Many clinicians also describe a subtle emotional shift: they feel watched. Not in a sinister way, exactly, but in a way that changes the texture of charting. The note is no longer backstage. It is part of the performance. That can be tiring, especially for clinicians already stretched thin by inbox volume, compliance rules, and burnout. Even when OpenNotes does not measurably add hours, it can add vigilance.
And yet, experience tends to make the whole thing less scary. Once clinicians see that most patients are not angrily dissecting every clause, the anxiety often softens. They learn which words create unnecessary friction. They get faster at writing clearly. They develop better habits around explaining sensitive topics during the visit. In many settings, OpenNotes becomes less of a disruption and more of a nudge toward better communication.
That may be the most useful lived experience of all: OpenNotes is not a magic fix, and it is not a total disaster. It is a pressure test. It exposes weak documentation habits, weak portal policies, and weak privacy workflows. But it also reveals opportunities to build stronger trust, better records, and more informed patients. For clinicians, that can be frustrating, humbling, and occasionally refreshing. Which, come to think of it, describes a lot of medicine.
Conclusion
The five biggest clinician concerns about OpenNotes are not imaginary. They are practical, ethical, and deeply tied to how care actually works: workload, patient misunderstanding, note quality, sensitive documentation, and privacy. The research so far suggests that many of the worst fears are overstated, but not because clinicians are wrong to worry. They are overstated because good implementation, better wording, and experience can reduce the damage.

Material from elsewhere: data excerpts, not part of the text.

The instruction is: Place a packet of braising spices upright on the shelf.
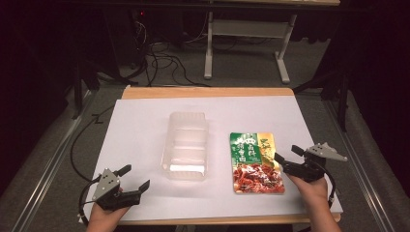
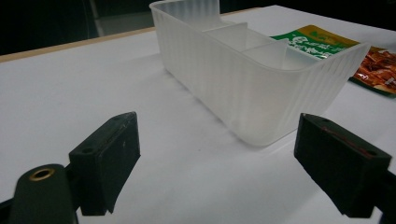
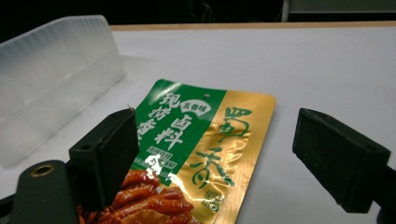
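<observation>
A clear ribbed plastic bin (image 1: pixel 186 145) with inner dividers stands in the middle of the white table (image 1: pixel 140 130). To its right a green, gold and red food packet (image 1: pixel 255 162) lies flat. My left gripper (image 1: pixel 137 178) rests open near the front left edge, pointing at the bin (image 2: pixel 252 74), with nothing between its jaws. My right gripper (image 1: pixel 286 155) is open at the packet's right edge. In the right gripper view the packet (image 3: pixel 196 149) lies between and just ahead of the spread jaws, and the bin (image 3: pixel 51 79) is at the left.
The table's wooden back edge (image 1: pixel 208 92) faces a dark floor with cables (image 1: pixel 159 58) and a white desk frame (image 1: pixel 246 34). Bare white surface lies behind the bin and packet and at the left.
</observation>
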A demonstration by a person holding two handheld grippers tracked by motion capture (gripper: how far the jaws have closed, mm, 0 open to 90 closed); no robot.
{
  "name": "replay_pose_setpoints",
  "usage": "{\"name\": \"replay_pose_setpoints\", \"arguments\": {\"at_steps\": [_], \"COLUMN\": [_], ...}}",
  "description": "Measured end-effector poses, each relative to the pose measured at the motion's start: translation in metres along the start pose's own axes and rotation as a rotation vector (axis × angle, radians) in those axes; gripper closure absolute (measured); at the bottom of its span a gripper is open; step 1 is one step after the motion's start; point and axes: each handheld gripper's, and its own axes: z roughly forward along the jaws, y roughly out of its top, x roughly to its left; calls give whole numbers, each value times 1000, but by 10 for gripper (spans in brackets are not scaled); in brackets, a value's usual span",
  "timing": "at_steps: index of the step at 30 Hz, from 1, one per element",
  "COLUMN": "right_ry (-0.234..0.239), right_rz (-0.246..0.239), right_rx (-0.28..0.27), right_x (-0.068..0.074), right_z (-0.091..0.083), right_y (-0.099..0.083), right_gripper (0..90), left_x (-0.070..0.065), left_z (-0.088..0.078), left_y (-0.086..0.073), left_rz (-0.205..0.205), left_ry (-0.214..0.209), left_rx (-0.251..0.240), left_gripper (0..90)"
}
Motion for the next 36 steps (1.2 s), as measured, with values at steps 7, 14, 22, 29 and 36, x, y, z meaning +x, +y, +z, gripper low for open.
{"name": "replay_pose_setpoints", "arguments": {"at_steps": [7,14,22,29,36], "right_ry": [-13,-25,-11,-18,-16], "right_rz": [-35,-14,8,41,111], "right_rx": [6,-3,-5,57,130], "right_x": [4,-1,-4,-5,-16], "right_z": [-2,-7,-7,13,34], "right_y": [-1,-4,-6,-8,0], "right_gripper": [152,154,160,162,200], "left_x": [1,-1,-3,-4,-2], "left_z": [6,11,12,12,10], "left_y": [2,3,4,3,3], "left_rz": [0,3,6,11,3], "left_ry": [-12,-23,-24,-25,-26], "left_rx": [-1,1,8,8,-3], "left_gripper": [150,150,150,150,150]}}
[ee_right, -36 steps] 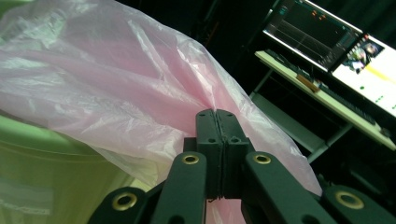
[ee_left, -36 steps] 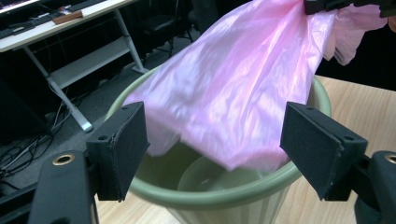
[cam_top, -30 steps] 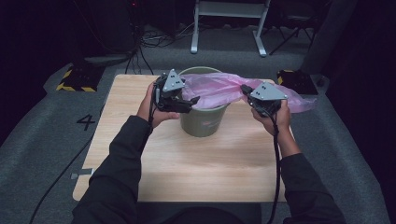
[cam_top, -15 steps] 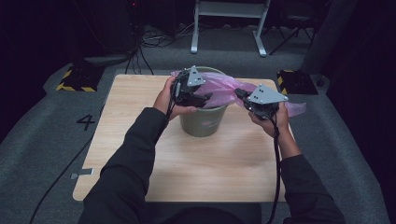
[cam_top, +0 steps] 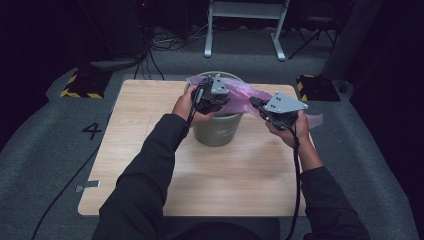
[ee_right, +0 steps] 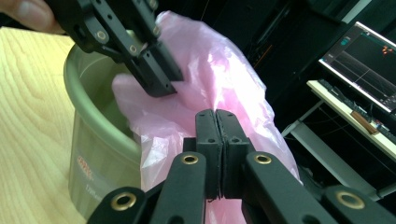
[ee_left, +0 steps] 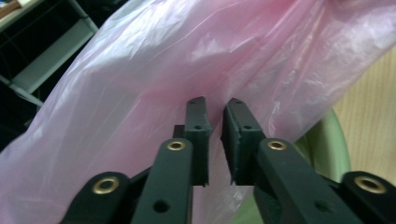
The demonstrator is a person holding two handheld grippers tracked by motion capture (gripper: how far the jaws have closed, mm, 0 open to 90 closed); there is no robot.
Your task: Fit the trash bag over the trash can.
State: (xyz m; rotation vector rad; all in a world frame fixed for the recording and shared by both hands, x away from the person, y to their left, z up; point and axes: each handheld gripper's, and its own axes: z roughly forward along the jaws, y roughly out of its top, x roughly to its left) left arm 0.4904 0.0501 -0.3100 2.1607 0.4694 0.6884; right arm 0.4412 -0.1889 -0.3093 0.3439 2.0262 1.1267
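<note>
A pink plastic bag [cam_top: 240,98] lies across the top of a green bin [cam_top: 217,132] on the wooden table [cam_top: 145,130], trailing off to the right. My left gripper [cam_top: 227,104] hovers over the bin's mouth. Its jaws stand a narrow gap apart in the left gripper view, with my left gripper [ee_left: 215,106] pressed up to a fold of the bag [ee_left: 140,93]. My right gripper [cam_top: 256,104] is beside the bin's right rim. In the right gripper view my right gripper [ee_right: 216,114] is shut on the bag [ee_right: 229,65], with the left gripper [ee_right: 163,84] just beyond, above the bin [ee_right: 93,140].
The bin stands at the table's far middle. Bare wood [cam_top: 225,180] spreads in front of it and to its left. A monitor [ee_right: 369,56] and a desk sit off to the right, and a white stand's legs [cam_top: 245,30] are behind the table.
My left gripper has moved right, from the bin's left rim to over its mouth, close to the right gripper. The right gripper has edged slightly left with the bag.
</note>
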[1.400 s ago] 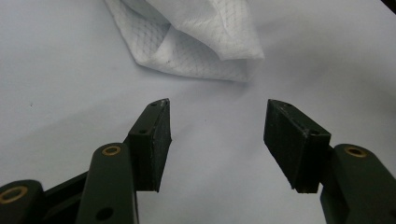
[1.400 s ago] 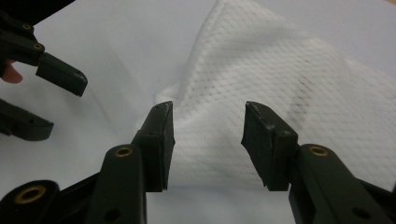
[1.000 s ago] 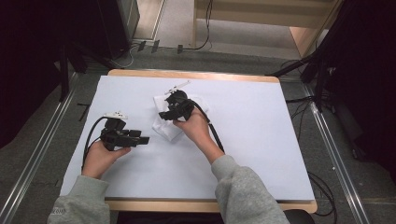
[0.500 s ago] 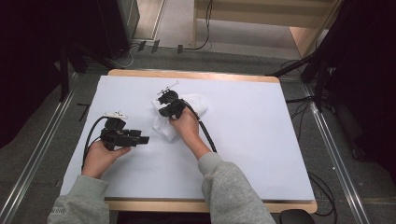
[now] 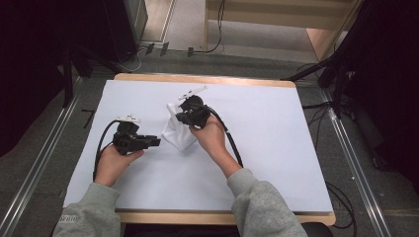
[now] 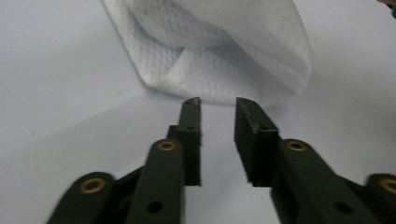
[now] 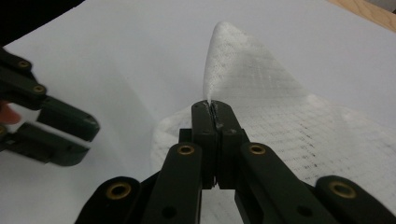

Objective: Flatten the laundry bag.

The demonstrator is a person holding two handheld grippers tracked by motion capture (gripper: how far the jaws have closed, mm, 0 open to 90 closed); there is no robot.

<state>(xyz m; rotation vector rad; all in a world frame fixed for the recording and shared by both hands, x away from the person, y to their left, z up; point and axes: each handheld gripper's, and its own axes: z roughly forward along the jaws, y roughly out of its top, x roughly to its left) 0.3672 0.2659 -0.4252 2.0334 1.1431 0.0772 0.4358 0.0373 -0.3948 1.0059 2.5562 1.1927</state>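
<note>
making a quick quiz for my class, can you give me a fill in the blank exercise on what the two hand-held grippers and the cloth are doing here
1. The right hand-held gripper has its jaws ____ on an edge of the white cloth.
2. The left hand-held gripper has its jaws ____, with nothing between them.
3. The cloth lies on a ____ sheet that covers the table.
4. The left hand-held gripper points ____ the cloth.

Missing words: shut; open; white; toward

Even overhead light, blurred foregrounds
</note>
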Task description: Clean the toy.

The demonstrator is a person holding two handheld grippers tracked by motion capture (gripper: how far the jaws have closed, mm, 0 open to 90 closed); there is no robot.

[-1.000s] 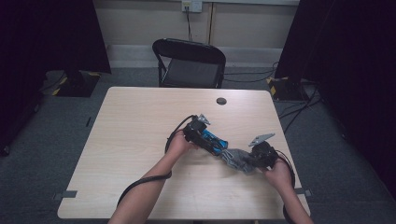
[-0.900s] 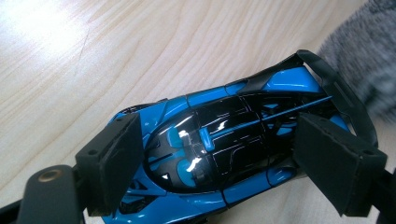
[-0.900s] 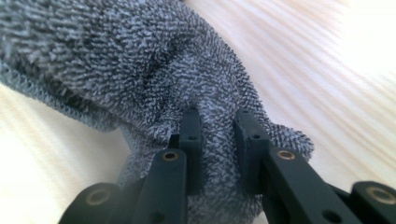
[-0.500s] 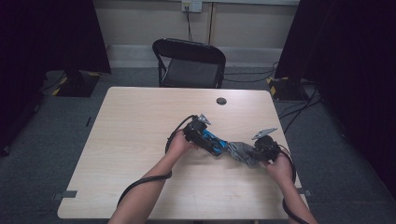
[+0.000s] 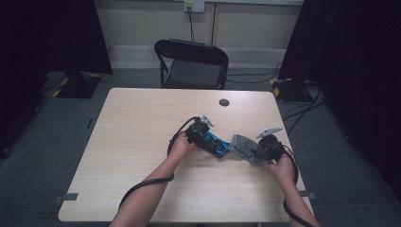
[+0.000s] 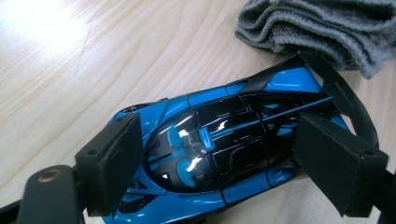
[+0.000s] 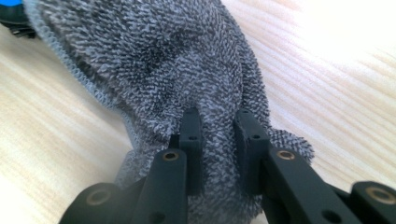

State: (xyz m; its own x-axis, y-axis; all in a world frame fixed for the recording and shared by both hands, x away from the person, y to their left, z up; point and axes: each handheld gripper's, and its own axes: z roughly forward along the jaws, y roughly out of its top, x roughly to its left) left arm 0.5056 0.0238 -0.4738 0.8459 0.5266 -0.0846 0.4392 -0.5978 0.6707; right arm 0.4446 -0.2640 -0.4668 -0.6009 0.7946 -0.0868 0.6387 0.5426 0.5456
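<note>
A toy car is held steady on the bench while a cloth is brought to its rear end.

The blue and black toy car [image 6: 224, 154] is gripped across its body by the left hand-held gripper [image 6: 233, 168]; the jaws stand wide, with the pads pressed on both sides of the car. It is kept near the middle of the bench [image 5: 142, 123], slightly toward 4 o'clock. The grey cloth [image 7: 177, 70] is pinched in the nearly closed jaws of the right hand-held gripper [image 7: 218, 140]. In the high view the cloth [image 5: 242, 145] is seen at 3 o'clock of the car [image 5: 216, 143], just beside the rear wing, perhaps touching it. The step in hand is judged to be the wiping of the car. For the next move, the cloth should be drawn over the roof toward 9 o'clock, while the car is held firmly so that it is not pushed away.
</note>
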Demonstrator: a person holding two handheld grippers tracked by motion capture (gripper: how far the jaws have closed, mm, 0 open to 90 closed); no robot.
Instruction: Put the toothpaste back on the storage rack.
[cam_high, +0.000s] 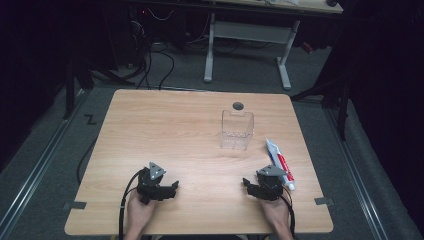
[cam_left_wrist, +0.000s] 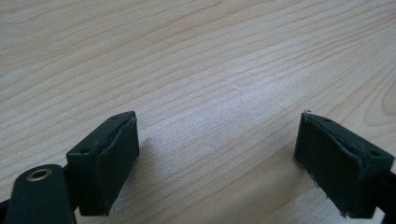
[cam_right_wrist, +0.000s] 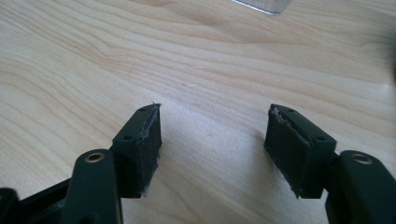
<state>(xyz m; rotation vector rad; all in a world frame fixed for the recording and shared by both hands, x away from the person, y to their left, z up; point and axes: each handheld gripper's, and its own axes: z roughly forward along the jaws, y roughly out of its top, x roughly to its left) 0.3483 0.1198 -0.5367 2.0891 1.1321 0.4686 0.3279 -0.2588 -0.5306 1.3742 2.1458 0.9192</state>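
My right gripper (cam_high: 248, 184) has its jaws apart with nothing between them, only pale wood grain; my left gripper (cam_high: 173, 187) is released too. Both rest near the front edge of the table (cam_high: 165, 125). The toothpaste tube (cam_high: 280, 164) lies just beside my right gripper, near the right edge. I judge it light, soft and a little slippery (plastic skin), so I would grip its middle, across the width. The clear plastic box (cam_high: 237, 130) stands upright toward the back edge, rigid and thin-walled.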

OpenNotes works best when health systems stop treating it as a technical compliance task and start treating it as a communication strategy. Clinicians need training, not just policy memos. Patients need context, not just portal access. And everyone benefits when the note remains what it should be: accurate enough for clinicians, understandable enough for patients, and respectful enough that nobody feels like they got diagnosed by a passive-aggressive paragraph.